No discurso, Marco Aurélio repetiu expressão que já usou em outras ocasiões. “Constatamos tempos estranhos. De controvérsia política, crise econômico-financeira e efeitos de pandemia sem precedentes”, disse.
Governo autoritário
Segundo o ministro, “o preço a ser pago por viver em um Estado democrático de direito é módico”. “Fora da carta da República não há salvação, apenas arbítrio e autoritarismo de toda espécie”, afirmou. Bolsonaro é acusado sucessivamente de ameaçar as instituições e a democracia.
Com seu grupo político ameaçado pelo inquérito das fake news, conduzido pelo ministro Alexandre de Moraes, Bolsonaro invocou o artigo 142 da Constituição para defender que as Forças Armadas possam intervir para “restabelecer a ordem no Brasil”, segundo ele próprio, na famosa reunião ministerial de 22 de abril.

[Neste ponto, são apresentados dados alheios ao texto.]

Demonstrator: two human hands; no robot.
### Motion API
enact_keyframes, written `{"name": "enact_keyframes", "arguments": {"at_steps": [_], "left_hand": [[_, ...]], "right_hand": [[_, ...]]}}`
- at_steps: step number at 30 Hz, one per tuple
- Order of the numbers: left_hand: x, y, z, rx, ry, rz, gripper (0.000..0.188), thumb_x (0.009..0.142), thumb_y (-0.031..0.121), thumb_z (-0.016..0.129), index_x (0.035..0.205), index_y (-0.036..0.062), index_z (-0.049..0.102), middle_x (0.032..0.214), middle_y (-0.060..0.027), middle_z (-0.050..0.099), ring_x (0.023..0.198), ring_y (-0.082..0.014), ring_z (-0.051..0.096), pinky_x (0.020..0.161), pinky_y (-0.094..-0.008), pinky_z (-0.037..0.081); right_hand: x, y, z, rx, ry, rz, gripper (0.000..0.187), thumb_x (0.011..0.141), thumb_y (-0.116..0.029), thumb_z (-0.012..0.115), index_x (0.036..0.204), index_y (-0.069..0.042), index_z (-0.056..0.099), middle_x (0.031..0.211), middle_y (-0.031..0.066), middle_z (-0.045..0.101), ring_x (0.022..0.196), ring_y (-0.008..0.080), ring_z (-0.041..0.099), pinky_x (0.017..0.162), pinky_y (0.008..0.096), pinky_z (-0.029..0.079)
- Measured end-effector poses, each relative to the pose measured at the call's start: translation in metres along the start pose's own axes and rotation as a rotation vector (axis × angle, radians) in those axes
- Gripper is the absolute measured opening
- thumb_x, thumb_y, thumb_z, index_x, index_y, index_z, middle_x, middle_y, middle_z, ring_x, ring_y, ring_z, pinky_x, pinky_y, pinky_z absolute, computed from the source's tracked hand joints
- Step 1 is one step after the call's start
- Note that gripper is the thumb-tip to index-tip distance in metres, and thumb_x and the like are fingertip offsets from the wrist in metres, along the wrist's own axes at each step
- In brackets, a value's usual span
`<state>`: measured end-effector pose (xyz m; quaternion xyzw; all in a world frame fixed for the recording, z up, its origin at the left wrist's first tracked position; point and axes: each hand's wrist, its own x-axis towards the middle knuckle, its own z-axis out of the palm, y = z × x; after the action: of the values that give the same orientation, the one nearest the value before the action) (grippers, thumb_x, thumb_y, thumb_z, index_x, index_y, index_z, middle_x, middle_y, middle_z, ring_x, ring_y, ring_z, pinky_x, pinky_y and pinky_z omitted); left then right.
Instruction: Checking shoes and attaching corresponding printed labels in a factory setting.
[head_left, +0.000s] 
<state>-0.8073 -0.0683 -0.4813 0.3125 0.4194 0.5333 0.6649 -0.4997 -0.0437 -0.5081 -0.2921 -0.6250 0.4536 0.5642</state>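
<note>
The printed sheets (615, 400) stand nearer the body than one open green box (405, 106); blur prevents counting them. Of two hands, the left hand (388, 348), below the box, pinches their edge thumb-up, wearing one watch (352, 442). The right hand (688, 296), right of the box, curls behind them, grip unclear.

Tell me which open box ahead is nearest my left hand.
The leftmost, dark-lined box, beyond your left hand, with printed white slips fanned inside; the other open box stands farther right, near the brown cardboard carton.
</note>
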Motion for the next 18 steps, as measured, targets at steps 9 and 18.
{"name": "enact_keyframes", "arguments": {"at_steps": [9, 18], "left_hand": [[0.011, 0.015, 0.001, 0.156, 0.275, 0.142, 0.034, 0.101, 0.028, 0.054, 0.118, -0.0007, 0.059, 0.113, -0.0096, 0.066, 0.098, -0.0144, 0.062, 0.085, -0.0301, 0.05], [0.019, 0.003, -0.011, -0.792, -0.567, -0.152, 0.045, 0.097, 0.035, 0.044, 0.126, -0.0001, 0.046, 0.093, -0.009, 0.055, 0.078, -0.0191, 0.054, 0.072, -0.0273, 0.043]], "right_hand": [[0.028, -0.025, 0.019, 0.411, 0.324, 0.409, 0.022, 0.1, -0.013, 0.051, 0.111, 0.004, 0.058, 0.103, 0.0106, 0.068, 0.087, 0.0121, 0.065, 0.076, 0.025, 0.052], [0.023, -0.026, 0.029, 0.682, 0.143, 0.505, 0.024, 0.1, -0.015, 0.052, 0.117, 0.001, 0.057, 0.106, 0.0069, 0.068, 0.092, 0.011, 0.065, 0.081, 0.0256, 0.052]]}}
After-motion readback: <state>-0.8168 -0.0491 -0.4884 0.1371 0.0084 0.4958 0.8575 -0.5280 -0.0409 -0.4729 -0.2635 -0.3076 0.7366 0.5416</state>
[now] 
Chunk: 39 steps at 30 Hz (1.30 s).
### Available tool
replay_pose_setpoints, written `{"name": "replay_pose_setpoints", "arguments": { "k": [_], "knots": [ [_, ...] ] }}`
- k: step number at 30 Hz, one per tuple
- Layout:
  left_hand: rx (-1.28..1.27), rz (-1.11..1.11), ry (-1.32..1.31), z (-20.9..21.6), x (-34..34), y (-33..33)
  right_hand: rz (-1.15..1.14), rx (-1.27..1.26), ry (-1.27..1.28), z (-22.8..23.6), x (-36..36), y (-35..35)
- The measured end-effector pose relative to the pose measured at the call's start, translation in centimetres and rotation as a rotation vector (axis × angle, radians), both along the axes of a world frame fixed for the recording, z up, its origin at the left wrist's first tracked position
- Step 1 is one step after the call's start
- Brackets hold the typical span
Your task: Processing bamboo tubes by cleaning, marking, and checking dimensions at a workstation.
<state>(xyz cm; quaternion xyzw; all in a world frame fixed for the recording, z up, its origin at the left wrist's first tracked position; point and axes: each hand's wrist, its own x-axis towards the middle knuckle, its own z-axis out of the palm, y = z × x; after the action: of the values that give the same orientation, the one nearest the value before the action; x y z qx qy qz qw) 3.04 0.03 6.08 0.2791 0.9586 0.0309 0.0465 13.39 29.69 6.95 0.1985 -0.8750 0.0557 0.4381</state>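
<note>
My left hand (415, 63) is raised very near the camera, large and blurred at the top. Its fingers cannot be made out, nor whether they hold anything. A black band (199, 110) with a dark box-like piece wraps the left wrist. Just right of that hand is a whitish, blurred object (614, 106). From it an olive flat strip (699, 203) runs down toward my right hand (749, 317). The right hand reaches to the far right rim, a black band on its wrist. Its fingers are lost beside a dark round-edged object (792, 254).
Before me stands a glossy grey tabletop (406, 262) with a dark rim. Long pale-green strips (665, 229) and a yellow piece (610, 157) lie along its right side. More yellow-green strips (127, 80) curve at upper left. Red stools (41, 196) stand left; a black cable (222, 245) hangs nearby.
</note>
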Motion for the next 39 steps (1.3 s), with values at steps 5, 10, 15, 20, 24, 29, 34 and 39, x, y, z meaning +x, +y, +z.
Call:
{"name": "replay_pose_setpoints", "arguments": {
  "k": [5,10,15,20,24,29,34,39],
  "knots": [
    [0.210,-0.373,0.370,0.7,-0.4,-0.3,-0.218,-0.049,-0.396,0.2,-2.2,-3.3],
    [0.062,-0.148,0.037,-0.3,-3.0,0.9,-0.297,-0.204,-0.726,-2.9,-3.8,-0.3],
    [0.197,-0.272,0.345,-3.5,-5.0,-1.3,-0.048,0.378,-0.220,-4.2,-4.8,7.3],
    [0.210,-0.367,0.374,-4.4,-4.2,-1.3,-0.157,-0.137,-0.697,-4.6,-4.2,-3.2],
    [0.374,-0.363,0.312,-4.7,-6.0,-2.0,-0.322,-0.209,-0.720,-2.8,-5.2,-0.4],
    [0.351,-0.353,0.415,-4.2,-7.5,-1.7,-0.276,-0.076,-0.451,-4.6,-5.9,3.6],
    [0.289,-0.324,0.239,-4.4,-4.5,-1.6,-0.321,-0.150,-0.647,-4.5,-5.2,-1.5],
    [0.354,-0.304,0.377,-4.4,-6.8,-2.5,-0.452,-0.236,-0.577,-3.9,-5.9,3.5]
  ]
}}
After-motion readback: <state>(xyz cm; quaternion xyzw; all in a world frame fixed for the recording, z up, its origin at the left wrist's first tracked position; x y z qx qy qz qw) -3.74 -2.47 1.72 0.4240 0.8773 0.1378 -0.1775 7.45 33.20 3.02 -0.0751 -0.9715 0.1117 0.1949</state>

Ainda na campanha eleitoral de outubro de 2018, o deputado Eduardo Bolsonaro (PSL-SP) afirmou: “se quiser fechar o STF, sabe o que você faz? Você não manda nem um jipe. Manda um soldado e um cabo”.

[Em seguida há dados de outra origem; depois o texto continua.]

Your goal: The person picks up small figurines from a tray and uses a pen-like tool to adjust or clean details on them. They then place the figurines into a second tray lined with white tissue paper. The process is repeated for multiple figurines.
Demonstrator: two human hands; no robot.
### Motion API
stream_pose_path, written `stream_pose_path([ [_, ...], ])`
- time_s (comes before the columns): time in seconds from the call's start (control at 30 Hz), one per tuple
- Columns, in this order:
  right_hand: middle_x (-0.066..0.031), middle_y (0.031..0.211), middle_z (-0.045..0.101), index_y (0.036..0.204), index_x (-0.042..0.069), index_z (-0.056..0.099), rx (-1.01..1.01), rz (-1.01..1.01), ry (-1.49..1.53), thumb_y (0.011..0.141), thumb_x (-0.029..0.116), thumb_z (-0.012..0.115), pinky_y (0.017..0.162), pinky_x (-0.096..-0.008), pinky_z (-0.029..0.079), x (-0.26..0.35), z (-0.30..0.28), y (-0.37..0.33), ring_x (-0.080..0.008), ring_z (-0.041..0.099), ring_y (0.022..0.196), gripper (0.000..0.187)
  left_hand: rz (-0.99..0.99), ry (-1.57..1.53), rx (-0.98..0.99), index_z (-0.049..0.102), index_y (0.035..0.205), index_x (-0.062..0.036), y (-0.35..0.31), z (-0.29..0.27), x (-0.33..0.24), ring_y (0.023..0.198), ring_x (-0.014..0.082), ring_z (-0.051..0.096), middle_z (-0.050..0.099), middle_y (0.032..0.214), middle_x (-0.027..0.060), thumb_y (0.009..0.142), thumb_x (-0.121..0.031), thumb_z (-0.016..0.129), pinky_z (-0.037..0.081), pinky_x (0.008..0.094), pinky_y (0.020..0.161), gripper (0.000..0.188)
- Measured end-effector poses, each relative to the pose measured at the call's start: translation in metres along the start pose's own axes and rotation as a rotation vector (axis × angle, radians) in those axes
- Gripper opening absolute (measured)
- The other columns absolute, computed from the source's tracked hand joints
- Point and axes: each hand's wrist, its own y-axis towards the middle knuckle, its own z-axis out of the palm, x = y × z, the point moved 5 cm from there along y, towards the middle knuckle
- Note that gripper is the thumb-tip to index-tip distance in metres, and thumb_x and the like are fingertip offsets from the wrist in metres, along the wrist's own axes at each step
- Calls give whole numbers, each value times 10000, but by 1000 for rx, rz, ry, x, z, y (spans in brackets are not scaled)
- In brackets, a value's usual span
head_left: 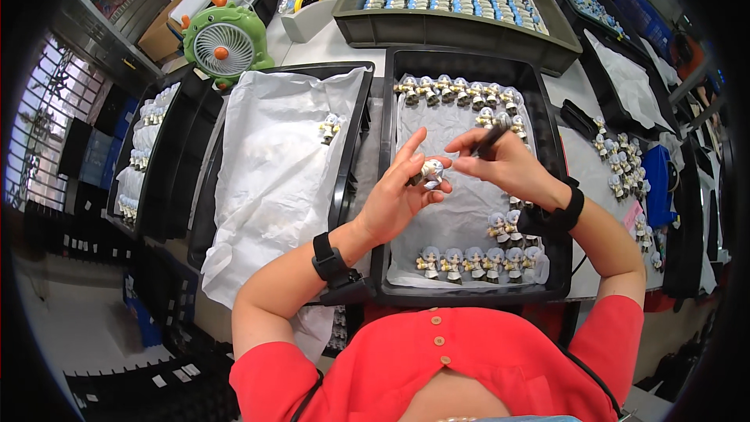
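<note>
L hand mid-frame, holding figurine; R hand just right, gripping dark pen-like tool. Figurine prob light, stiff, w/ fragile bits; grip torso.

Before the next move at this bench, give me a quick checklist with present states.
1. Figurine held in left hand: ok.
2. Right hand free: not ok, it holds a dark pen-like tool.
3. Tool tip touching the figurine: cannot tell, too small at this view.
4. Right tray beneath the hands: ok, with figurine rows at its far end and near end.
5. Left tray lined with white paper: ok.
</note>
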Motion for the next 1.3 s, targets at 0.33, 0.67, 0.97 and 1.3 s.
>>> stream_pose_path([
  [0.33, -47, 779, 536, 1082, 100, 637, 69, -266, -416, 700, 211, 766, 665, -300, 435, 13, 18, 0, -185, 542, 729, 418, 14, 180, 33, 22, 1467, -157, -2, 6, -3, 933, 149, 521, 456, 1196, 72, 946, -316, 386, 436, 343, 826, 655],
  [0.67, -27, 685, 475, 994, 60, 635, -273, -295, -526, 683, 173, 781, 574, -283, 386, 29, -41, -34, -150, 479, 628, 362, 6, 154, -9, 111, 1457, -166, -1, 0, 0, 1001, 246, 543, 386, 1298, 131, 943, -418, 408, 425, 347, 857, 645],
  [0.97, -84, 670, 592, 918, 23, 657, -866, 139, -915, 697, 156, 779, 565, -280, 436, -83, -238, -128, -189, 580, 590, 286, -27, 229, -42, 232, 1419, -108, 1, 5, 1, 955, 204, 545, 437, 1237, 114, 958, -422, 373, 440, 320, 818, 575],
  [1.3, 66, 655, 522, 942, 90, 679, -724, 551, -10, 769, 335, 728, 470, -214, 312, -157, -246, -166, -33, 396, 544, 303, -54, 223, -57, 308, 1374, -75, -1, 0, 1, 924, 200, 560, 486, 1190, 117, 964, -431, 363, 451, 312, 791, 547],
])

Apoiadores de Bolsonaro também disseminaram nas redes sociais ataques ao STF e chegaram a realizar um ato simbólico de ataque à Corte, ao atirar fogos de artifício em direção à instituição, simulando um bombardeio.
Área social
Em crítica à política de Bolsonaro e seu governo no campo social, Marco Aurélio também foi enfático, na posse do colega Fux. “Na Constituição Federal existem promessas, sobretudo no campo social, pendentes de implemento”, disse. “Vossa excelência foi eleito com 57 milhões de votos. Mas é presidente de todos os brasileiros.”
Ele também atacou de maneira evidente o comportamento do chefe de Estado ante a pandemia. “Imprescindíveis são homens e mulheres que cumpram as leis. O cidadão comum adota como parâmetros a conduta das autoridades legitimamente constituídas”, disse.

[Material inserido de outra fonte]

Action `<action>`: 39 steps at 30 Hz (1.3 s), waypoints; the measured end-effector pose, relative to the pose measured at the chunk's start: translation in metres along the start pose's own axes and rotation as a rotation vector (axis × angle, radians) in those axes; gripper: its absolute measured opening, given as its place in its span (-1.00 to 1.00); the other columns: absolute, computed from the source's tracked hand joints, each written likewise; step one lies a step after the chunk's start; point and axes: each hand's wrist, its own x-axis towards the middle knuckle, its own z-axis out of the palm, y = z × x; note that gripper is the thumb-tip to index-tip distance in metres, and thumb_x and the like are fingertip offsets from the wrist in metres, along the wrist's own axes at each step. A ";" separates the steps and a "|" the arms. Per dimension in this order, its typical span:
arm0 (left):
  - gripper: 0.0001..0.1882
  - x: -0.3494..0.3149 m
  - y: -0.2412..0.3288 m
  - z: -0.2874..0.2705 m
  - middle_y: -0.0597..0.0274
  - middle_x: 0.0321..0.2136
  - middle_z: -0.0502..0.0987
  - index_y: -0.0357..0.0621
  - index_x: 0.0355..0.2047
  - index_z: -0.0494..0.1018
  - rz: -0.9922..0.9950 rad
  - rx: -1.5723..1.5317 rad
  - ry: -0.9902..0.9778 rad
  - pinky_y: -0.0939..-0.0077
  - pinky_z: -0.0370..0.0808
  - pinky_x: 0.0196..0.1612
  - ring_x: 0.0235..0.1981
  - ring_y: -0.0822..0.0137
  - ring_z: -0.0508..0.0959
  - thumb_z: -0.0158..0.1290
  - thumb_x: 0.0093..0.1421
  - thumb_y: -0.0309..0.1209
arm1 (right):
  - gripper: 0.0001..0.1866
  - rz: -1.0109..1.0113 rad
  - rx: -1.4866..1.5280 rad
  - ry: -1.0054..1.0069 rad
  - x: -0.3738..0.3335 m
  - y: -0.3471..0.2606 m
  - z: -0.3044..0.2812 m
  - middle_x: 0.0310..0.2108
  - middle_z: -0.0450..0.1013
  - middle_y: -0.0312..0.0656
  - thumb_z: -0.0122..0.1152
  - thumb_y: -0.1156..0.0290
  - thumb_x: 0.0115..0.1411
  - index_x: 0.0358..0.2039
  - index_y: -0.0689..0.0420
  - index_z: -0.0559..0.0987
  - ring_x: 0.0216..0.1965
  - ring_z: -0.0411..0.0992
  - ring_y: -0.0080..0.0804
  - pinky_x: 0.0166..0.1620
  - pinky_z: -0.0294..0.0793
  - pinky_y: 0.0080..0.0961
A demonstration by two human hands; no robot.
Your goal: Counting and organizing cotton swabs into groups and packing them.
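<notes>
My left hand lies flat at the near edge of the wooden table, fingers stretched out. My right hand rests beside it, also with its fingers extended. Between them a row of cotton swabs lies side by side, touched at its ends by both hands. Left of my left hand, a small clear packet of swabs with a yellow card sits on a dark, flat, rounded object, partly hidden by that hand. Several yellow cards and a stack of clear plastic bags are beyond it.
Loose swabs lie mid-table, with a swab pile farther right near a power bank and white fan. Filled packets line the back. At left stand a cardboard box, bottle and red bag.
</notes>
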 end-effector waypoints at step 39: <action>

Entre atitudes consideradas passíveis de crime de responsabilidade, Bolsonaro chamou a doença de “gripezinha”, promove aglomerações e vetou a obrigatoriedade de uso de máscaras em locais público. A infectologista da Unicamp Raquel Stucchi, à época do veto, se disse “chocada” com a medida. “Coloca em xeque a ciência e vai expor as pessoas que veem nele alguém a ser seguido a um risco maior de adoecimento”, afirmou a especialista. Hoje, a covid-19 já infectou 4,2 milhões de brasileiros e matou cerca de 130 mil pessoas no país, que só fica atrás dos Estados Unidos nesses números.
“O Brasil precisa de homens e mulheres públicos de grande concentração, precisa de mais apego à Constituição Federal. Há de prevalecer não a vitrine, mas a percepção da realidade, afastado o enfoque daqueles que não se mostram compromissados com o amanhã, com dias melhores”, afirmou Marco Aurélio.
Até Fux
No discurso de posse no STF, Luiz Fux fez a defesa do combate à corrupção e mencionou o julgamento do “mensalão” e operação Lava Jato como exemplos. Mas ele também dirigiu palavras duras a Bolsonaro, embora mais sutis, demonstrando coesão no interior do tribunal em defesa dos direitos humanos, das minorias e das instituições democráticas.
Fux defendeu a “Constituição cidadã (termo criado por Ulysses Guimarães, que foi o presidente da Assembleia Nacional Constituinte), sociedade fraterna, pluralista e despida de preconceitos”.
Bolsonaro já foi condenado, no Superior Tribunal de Justiça, por danos morais contra a deputada Maria do Rosário (PT-RS). Posteriormente, o ministro Marco Aurélio negou recurso no STF à decisão que condenou Bolsonaro no STJ.
Na votação do impeachment de Dilma Rousseff, em 2016, Bolsonaro dedicou seu voto ao torturador Carlos Alberto Brilhante Ustra, chefe do DOI-Codi na ditadura (1964-1985), a quem chamou de “herói nacional”, já como presidente da República.
Descendente de judeus, Luiz Fux também homenageou no discurso de posse como presidente do STF seus “antepassados dizimados em campos de concentração”.